# Basic Text Classification with Naive Bayes
### extra credit part 1
***
In the mini-project, you'll learn the basics of text analysis using a subset of movie reviews from the rotten tomatoes database. You'll also use a fundamental technique in Bayesian inference, called Naive Bayes. This mini-project is based on [Lab 10 of Harvard's CS109](https://github.com/cs109/2015lab10) class.  Please free to go to the original lab for additional exercises and solutions.

In [1]:
%matplotlib inline
import numpy as np
import scipy as sp
import matplotlib as mpl
import matplotlib.cm as cm
import matplotlib.pyplot as plt
import pandas as pd
import seaborn as sns
from six.moves import range
from sklearn.feature_extraction.text import CountVectorizer, TfidfVectorizer
from sklearn.naive_bayes import MultinomialNB
from sklearn.metrics import confusion_matrix
from sklearn.feature_selection import SelectKBest, chi2
from sklearn.model_selection import KFold
from sklearn.model_selection import train_test_split
from sklearn.ensemble import RandomForestClassifier

# Setup Pandas
pd.set_option('display.width', 500)
pd.set_option('display.max_columns', 100)
pd.set_option('display.notebook_repr_html', True)
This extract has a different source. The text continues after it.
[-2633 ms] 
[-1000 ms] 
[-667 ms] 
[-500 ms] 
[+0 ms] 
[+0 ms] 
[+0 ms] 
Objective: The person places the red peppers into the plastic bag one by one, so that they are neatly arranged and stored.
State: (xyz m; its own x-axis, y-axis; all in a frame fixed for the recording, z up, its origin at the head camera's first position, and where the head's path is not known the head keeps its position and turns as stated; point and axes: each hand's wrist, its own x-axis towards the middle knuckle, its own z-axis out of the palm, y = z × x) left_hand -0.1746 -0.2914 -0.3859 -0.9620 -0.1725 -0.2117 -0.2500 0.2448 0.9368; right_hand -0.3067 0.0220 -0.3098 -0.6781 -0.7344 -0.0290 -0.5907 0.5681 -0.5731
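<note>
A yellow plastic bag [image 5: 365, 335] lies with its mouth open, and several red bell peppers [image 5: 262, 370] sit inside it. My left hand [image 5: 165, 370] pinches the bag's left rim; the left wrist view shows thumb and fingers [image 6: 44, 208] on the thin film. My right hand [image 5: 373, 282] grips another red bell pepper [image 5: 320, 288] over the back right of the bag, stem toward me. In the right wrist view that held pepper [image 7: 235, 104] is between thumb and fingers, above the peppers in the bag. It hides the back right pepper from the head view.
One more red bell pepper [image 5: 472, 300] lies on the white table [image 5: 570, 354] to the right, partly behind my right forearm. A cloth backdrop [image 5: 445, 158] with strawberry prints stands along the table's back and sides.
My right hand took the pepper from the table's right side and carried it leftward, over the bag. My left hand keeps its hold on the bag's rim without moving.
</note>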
critics = pd.read_csv('./critics.csv')
critics = critics[~critics.quote.isnull()] #drop rows with missing quotes
critics.head()

n_reviews = len(critics)
n_movies = critics.rtid.unique().size
n_critics = critics.critic.unique().size

print("Number of reviews: {:d}".format(n_reviews))
print("Number of critics: {:d}".format(n_critics))
print("Number of movies:  {:d}".format(n_movies))

texts = critics.quote

# practice CountVectorizer
vectorizer = CountVectorizer(stop_words = 'english',
                            ngram_range = (1, 2))

vectorizer.fit_transform(texts)
vocab = vectorizer.vocabulary_

print('Number of bigrams: ' + str(len(vocab.items())))
print('Practice assessing the dictionary...')
w2000 = [w for w in vocab.items() if w[1] == 2000]
print('The 2000th bigram: ' + w2000[0][0])


Number of reviews: 15561
Number of critics: 623
Number of movies:  1921
Number of bigrams: 147225
Practice assessing the dictionary...
The 2000th bigram: action delivers


In [2]:
# useful functions from Springboard's assignment 

def cv_score(clf, X, y, scorefunc):
    # compute average accuracy from KFold 
    result = 0.
    nfold = 5
    for train, test in KFold(nfold).split(X): # split data into train/test groups, 5 times
        clf.fit(X[train], y[train]) # fit the classifier, passed is as clf.
        result += scorefunc(clf, X[test], y[test]) # evaluate score function on held-out data
    return result / nfold # average

def log_likelihood(clf, x, y):
    # compute log_likelihood value
    prob = clf.predict_log_proba(x)
    rotten = y == 0
    fresh = ~rotten
    return prob[rotten, 0].sum() + prob[fresh, 1].sum()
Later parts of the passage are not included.